"Ah, sudahlah. Maaf kalau kata-kataku tadi kasar. Kalau kau tak menyukaiku, ya sudah. Mau bagaimana lagi. Aku tak akan menyalahkankanmu," ujar Jerry mencoba menghibur.
"Bukan! Aku tak bermaksud begitu, Jer. Aku tak pernah berpikir untuk mempermainkanmu. Selama ini, itu jujur dari hatiku. Aku juga menyukaimu sepenuh hatiku."
Jerry tertegun mendengar perkataan Julia barusan. Antara senang dan sedih. Jantungnya kini berdebar tak terkendali. Tapi mulutnya masih terkunci.
"Tapi ..., tapi aku takut kamu akan menjauhiku, Jer. Aku takut kamu membenciku."
"Aku menyukaimu tentu tak akan menjauhimu. Apalagi membencimu. Kamu bicara hal yang membuatku tak mengerti ...."
"Kamu belum mengenalku, Jer. Aku takut kamu akan kecewa bila tau."
"Aku memang belum betul-betul mengenalmu. Tapi aku tak keberatan melewatkan hari-hari selanjutnya untuk lebih memahamimu. Sekarang, apa yang membuat kamu gelisah? Kamu mau menceritakannya?"
"Aku bukan anak kandung papaku," ujar Julia dengan suara parau. Dia melirik sekilas untuk melihat reaksi Jerry. Julia sedikit terkejut karena tetap Jerry begitu tenang dan mendengarkannya penuh perhatian.
"Papaku yang sekarang adalah saudara kembar papaku, pamanku. Makanya kalau kamu melihat photo keluarga masa kecilku dan photo keluarga saat sekarang, Ayahku tampak tak berbeda."

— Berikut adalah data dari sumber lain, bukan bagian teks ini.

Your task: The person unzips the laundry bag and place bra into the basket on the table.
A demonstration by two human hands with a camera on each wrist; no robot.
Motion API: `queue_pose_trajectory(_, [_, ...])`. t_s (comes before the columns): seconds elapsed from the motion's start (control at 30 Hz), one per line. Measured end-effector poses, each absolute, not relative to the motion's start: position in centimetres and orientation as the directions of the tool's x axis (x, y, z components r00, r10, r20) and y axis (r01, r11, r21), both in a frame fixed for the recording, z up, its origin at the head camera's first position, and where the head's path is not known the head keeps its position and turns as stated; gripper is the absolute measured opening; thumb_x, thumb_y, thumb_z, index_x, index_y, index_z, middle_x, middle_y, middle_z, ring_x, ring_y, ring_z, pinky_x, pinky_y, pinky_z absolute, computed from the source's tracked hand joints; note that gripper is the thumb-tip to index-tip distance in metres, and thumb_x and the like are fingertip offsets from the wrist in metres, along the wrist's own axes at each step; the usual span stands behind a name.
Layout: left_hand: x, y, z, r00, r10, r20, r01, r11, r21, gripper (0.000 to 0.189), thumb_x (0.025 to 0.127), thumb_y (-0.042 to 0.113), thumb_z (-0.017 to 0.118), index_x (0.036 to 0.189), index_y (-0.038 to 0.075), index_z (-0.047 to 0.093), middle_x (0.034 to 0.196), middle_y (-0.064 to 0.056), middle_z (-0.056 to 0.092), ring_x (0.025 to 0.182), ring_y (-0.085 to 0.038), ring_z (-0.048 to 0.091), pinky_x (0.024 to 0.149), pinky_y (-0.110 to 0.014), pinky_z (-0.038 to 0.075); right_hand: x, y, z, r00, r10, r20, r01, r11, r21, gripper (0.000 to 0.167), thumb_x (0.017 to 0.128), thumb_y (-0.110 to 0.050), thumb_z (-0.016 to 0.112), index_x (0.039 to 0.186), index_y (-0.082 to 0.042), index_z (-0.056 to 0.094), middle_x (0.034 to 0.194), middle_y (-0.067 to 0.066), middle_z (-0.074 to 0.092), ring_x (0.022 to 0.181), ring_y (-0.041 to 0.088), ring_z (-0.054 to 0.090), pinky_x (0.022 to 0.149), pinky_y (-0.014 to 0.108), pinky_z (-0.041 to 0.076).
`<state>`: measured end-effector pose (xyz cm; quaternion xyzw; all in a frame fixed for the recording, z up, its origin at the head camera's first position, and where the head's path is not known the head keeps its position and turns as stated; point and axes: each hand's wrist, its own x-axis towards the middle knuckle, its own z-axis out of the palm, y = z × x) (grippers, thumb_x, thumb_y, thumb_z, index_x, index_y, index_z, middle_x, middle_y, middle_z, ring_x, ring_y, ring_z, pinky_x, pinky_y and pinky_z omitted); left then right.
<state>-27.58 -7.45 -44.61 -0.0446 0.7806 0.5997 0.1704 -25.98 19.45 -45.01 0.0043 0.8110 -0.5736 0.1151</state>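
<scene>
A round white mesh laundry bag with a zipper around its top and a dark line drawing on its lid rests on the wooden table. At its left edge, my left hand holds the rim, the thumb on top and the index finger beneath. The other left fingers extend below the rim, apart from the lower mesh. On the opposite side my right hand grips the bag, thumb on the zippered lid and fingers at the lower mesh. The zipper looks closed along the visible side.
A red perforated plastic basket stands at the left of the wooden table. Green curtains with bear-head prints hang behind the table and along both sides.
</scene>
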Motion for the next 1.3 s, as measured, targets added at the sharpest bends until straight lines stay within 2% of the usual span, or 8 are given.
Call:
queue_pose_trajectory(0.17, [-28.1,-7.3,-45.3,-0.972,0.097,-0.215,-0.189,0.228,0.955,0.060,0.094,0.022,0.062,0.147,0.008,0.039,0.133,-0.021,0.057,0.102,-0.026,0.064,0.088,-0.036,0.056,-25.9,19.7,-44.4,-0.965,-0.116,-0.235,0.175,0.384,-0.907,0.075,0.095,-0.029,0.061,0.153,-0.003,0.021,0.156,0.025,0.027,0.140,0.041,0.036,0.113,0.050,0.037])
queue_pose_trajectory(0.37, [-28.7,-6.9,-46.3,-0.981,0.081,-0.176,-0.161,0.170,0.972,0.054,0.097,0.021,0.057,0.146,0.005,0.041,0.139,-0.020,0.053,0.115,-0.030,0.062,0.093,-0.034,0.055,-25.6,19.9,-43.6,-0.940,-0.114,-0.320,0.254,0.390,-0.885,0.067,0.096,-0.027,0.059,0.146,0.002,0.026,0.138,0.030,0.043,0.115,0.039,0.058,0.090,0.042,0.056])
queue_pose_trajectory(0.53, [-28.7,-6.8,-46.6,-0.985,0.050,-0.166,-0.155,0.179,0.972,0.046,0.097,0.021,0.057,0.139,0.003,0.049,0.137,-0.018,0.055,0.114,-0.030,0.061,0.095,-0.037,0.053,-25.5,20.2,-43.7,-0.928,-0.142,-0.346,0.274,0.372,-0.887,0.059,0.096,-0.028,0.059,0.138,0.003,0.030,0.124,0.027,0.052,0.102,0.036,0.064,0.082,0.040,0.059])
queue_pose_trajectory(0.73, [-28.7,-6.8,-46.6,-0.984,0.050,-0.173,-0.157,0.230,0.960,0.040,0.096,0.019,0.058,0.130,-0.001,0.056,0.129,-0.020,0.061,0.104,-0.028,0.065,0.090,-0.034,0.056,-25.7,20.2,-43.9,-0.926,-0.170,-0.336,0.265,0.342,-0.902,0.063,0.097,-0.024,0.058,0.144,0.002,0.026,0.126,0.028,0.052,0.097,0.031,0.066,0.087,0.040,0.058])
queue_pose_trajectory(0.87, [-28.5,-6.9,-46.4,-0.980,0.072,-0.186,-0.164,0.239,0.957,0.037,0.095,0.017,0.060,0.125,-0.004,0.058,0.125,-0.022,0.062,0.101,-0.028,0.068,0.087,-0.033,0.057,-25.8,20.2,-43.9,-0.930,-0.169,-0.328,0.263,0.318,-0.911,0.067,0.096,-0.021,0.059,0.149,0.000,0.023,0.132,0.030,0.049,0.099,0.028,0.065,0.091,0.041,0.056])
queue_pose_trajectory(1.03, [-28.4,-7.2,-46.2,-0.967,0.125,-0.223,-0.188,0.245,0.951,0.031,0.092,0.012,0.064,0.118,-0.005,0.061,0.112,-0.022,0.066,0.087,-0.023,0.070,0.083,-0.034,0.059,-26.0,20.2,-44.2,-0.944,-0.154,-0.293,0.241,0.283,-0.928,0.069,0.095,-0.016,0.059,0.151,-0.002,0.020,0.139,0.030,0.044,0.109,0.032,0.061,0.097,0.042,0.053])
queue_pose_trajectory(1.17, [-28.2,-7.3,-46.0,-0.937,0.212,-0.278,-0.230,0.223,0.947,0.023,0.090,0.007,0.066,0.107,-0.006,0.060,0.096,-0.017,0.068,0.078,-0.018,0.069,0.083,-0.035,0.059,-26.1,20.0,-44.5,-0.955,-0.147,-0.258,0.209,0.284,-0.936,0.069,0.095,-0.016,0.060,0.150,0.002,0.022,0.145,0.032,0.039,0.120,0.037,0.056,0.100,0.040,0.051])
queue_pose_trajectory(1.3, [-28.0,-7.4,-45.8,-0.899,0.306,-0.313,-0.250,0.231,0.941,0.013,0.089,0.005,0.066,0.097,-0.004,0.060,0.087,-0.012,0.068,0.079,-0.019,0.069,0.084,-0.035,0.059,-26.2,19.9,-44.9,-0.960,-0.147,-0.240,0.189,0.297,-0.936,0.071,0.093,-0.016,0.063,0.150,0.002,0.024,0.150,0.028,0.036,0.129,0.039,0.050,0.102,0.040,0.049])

Jerry memperhatikan Julia becerita sambil bercucuran air mata. Dia ingin sekali mengusap air mata itu dan mengingatkannya agar tabah.
Kedua orang tua Julia kenal sewaktu kuliah di Jakarta. Begitu juga mereka kenal dengan orang tua Jerry. Ayahnya orang Bandung, sementara Ibunya orang Jakarta. Orang tua Jerry juga berasal dari tempat berbeda. Ayahnya dari Medan dan Ibunya dari Pematang Siantar. Paman Julia, yang sekarang menjadi Ayahnya, juga satu tempat kuliah. Dia dan kakaknya ternyata menyukai wanita yang sama, yaitu Ibunya. Kemudian yang berhasil mendapatkan Ibunya adalah Ayahnya. Tapi Ayahnya juga tahu kalau adiknya menyukai orang sama dengannya.